Problem to work on:
Each line of the data below that holds the word "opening" is to be reported in full.

Material provided:
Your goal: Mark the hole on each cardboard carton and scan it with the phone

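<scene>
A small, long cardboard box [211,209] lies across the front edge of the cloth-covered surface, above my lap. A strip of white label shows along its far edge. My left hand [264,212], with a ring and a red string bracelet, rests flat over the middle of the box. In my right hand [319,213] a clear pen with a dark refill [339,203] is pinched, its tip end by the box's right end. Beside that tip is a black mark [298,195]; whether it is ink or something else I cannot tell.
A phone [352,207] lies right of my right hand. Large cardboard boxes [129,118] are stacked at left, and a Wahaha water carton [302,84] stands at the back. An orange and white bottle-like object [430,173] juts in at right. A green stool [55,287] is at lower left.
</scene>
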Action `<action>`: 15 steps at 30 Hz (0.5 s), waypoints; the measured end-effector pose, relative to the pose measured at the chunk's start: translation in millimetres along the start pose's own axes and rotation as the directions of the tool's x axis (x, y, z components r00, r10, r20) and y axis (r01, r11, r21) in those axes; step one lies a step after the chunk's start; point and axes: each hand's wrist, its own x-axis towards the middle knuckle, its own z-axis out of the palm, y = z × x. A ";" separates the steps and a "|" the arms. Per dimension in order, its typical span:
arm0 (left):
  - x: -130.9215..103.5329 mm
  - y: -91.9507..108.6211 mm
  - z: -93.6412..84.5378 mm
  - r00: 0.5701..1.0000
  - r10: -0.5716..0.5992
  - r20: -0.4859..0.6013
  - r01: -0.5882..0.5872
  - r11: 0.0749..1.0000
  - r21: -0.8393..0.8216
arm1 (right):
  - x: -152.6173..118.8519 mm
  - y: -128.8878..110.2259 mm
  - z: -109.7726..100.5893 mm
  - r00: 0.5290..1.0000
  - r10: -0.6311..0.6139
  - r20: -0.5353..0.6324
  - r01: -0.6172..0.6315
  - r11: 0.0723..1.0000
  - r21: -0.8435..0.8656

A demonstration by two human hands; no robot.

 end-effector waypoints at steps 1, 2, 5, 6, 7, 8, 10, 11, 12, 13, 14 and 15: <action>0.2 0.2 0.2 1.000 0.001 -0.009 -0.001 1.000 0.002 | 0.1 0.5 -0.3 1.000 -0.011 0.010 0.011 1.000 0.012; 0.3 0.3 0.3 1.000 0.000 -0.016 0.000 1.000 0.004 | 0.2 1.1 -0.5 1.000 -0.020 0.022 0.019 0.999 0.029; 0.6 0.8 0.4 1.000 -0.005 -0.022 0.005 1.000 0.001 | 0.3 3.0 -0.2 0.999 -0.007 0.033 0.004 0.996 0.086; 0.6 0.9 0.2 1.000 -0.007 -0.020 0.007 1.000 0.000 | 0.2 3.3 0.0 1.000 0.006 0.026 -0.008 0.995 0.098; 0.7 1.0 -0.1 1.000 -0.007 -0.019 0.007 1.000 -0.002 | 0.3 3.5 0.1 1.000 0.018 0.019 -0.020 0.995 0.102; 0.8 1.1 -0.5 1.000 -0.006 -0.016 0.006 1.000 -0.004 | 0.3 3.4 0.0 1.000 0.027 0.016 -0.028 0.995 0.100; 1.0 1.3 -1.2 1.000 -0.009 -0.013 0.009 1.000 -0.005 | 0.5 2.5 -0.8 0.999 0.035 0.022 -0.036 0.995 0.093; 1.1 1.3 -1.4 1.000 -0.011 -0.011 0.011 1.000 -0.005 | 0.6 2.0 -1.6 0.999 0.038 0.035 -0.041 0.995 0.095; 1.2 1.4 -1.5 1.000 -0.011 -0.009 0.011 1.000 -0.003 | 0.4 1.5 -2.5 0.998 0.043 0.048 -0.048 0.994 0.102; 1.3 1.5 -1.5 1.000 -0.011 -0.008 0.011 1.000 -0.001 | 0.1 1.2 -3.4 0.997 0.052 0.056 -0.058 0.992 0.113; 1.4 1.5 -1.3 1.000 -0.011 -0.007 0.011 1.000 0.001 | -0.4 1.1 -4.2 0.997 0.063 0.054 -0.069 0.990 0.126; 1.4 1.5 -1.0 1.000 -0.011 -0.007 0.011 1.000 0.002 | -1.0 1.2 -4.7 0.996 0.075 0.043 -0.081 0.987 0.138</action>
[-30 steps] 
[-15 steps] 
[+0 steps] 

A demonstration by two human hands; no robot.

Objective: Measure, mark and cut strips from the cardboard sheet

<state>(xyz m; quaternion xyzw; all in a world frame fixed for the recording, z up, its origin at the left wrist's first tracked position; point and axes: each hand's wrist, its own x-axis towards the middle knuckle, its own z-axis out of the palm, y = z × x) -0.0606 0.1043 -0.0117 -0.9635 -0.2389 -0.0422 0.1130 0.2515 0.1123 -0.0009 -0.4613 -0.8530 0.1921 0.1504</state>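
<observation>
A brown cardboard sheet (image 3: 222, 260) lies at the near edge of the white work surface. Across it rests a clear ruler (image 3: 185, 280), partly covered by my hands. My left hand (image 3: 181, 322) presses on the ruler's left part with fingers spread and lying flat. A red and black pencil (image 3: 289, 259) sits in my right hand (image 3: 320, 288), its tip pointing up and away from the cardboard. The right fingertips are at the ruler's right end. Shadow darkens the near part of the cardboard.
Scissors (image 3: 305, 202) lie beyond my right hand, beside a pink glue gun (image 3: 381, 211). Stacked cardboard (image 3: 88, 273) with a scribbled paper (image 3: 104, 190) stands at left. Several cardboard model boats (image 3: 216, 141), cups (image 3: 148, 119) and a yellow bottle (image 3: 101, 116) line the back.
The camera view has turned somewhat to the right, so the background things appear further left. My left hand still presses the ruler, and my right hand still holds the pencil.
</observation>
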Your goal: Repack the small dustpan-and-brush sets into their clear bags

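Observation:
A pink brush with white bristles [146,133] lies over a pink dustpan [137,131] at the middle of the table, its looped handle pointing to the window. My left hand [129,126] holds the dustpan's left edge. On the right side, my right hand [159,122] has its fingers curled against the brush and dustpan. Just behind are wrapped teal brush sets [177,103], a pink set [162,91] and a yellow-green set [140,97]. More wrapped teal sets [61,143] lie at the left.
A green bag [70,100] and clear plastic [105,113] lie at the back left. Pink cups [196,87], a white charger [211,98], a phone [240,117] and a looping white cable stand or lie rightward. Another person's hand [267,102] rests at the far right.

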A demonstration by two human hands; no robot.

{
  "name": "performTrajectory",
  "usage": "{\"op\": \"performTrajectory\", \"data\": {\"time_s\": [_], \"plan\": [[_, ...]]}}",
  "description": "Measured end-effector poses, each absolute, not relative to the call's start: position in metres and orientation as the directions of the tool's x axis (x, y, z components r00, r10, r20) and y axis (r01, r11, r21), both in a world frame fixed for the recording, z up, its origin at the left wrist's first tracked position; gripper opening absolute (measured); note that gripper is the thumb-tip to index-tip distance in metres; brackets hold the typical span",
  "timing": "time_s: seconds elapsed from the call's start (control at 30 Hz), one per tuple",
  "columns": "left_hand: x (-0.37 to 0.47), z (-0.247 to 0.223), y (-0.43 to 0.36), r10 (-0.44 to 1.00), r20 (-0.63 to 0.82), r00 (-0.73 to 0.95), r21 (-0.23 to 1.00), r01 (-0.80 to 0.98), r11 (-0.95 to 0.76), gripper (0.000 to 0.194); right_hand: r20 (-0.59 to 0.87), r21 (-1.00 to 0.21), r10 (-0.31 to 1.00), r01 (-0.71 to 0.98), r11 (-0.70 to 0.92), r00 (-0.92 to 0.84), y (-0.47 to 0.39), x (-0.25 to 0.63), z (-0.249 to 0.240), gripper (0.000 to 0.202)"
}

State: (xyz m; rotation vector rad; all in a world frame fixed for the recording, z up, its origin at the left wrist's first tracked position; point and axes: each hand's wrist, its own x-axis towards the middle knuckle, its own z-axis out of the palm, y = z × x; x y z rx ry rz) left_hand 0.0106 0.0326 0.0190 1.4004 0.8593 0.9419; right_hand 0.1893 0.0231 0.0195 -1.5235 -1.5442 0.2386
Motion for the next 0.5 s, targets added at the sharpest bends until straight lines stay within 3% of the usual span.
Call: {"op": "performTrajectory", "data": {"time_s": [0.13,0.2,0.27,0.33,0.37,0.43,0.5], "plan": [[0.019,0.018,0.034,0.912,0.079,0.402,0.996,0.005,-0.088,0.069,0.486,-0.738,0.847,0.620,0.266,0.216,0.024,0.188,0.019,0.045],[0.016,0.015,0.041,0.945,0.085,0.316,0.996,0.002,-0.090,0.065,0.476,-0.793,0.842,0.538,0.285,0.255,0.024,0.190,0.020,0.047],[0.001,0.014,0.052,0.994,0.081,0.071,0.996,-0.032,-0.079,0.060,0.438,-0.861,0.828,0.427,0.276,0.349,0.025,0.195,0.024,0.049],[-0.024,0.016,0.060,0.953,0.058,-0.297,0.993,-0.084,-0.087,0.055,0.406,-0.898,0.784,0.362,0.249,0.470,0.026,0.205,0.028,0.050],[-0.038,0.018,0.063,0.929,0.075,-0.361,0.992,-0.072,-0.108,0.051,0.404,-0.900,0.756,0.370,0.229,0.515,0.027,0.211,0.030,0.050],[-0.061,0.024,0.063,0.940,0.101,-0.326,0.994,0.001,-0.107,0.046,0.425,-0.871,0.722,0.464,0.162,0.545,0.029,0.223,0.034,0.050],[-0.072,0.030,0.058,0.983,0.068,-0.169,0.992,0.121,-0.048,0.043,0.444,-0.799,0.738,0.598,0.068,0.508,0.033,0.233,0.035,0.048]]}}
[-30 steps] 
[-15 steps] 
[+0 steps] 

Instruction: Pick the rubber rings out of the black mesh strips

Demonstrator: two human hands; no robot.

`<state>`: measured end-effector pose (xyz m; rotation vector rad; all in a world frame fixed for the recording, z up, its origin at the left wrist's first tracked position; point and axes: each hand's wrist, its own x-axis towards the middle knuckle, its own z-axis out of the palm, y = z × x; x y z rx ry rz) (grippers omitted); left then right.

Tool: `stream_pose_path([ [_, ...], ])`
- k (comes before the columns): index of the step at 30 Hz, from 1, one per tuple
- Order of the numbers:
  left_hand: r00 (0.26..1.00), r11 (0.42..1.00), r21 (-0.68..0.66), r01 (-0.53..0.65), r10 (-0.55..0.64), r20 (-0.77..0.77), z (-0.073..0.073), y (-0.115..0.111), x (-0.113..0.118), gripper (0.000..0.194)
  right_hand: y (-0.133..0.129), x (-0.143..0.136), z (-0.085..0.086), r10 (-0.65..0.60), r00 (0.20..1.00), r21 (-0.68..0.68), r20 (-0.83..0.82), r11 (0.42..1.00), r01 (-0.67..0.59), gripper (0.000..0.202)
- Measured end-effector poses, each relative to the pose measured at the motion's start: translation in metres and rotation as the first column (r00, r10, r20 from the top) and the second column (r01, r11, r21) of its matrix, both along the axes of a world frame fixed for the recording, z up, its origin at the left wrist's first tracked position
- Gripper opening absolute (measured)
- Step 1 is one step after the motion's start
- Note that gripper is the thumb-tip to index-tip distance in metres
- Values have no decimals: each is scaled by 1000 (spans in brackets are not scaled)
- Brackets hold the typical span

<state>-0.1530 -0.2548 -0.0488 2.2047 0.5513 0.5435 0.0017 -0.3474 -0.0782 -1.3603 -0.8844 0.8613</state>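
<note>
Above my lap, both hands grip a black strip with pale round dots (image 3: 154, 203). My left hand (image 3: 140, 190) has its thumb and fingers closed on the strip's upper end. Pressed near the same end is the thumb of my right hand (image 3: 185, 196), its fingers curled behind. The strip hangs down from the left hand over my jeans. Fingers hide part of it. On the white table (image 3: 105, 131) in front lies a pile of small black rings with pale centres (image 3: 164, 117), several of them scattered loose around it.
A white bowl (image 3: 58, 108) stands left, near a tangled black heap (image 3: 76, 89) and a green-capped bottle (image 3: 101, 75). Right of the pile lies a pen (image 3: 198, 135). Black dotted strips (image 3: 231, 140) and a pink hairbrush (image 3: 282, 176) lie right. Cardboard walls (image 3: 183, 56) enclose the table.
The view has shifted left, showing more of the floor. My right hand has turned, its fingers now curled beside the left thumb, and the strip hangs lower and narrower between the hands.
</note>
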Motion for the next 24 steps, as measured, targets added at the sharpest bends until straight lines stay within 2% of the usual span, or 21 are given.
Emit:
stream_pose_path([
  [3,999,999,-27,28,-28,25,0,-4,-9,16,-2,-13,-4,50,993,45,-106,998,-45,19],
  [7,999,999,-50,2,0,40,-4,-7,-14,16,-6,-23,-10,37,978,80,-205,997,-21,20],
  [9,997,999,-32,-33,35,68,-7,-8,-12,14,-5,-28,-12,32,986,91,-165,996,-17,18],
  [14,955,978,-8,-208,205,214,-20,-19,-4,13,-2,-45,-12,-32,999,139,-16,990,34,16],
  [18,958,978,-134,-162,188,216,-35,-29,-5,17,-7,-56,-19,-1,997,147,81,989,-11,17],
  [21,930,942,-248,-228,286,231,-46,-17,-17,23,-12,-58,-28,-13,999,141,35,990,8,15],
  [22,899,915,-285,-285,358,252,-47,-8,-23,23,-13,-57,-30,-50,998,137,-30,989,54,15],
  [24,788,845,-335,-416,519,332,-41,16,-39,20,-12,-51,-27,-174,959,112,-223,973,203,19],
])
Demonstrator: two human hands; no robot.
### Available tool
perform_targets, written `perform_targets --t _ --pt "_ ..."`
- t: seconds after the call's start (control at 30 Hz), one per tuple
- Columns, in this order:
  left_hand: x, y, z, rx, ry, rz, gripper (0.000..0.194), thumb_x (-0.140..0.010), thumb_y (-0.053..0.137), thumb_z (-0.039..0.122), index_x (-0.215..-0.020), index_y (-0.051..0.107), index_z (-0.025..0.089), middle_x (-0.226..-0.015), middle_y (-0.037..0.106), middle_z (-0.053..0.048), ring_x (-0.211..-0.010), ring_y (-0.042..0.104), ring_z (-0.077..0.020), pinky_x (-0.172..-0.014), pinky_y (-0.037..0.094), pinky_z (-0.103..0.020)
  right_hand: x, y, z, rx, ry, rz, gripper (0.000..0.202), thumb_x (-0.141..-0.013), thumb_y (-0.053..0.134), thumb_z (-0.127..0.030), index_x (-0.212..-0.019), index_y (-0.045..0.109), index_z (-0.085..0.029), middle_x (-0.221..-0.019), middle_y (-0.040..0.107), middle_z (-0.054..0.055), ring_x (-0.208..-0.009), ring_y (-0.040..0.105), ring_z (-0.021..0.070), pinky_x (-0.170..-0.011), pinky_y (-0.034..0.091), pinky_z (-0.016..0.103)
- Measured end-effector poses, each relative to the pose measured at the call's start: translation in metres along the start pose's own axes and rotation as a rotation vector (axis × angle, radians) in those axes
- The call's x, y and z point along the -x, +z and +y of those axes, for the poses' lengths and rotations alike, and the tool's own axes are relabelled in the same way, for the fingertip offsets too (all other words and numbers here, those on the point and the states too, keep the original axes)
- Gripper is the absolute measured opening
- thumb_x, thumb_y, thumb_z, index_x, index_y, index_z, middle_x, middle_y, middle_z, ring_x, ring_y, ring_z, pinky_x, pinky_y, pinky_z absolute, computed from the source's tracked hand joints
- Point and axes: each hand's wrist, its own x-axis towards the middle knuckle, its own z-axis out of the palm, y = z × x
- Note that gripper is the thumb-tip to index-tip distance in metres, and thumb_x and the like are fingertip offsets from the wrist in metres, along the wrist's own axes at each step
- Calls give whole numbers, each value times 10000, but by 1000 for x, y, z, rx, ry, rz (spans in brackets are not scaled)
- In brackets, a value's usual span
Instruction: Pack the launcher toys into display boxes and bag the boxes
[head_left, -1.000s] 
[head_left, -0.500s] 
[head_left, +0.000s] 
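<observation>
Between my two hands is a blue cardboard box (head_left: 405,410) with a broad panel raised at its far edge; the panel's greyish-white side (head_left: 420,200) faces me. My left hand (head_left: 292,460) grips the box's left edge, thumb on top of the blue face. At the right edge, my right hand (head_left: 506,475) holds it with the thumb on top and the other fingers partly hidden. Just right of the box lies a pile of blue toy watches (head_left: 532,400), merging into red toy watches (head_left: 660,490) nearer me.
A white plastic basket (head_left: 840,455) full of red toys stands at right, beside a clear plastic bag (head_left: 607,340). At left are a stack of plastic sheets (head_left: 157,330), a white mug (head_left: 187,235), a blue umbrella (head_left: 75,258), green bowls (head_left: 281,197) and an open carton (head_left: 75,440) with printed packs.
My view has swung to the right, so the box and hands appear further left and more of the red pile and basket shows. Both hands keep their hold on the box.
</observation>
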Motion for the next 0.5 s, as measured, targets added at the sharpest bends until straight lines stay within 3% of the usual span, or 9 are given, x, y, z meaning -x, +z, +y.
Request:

Response to the exercise:
  "description": "Measured end-effector poses, each absolute, not relative to the call's start: position in metres and orientation as the directions of the tool's x axis (x, y, z components r00, r10, r20) and y axis (r01, r11, r21), both in a world frame fixed for the recording, z up, its origin at the left wrist's first tracked position; gripper opening absolute (measured); note that gripper is the thumb-tip to index-tip distance in metres; brackets hold the typical span",
- Gripper opening absolute (measured)
- Gripper is the absolute measured opening

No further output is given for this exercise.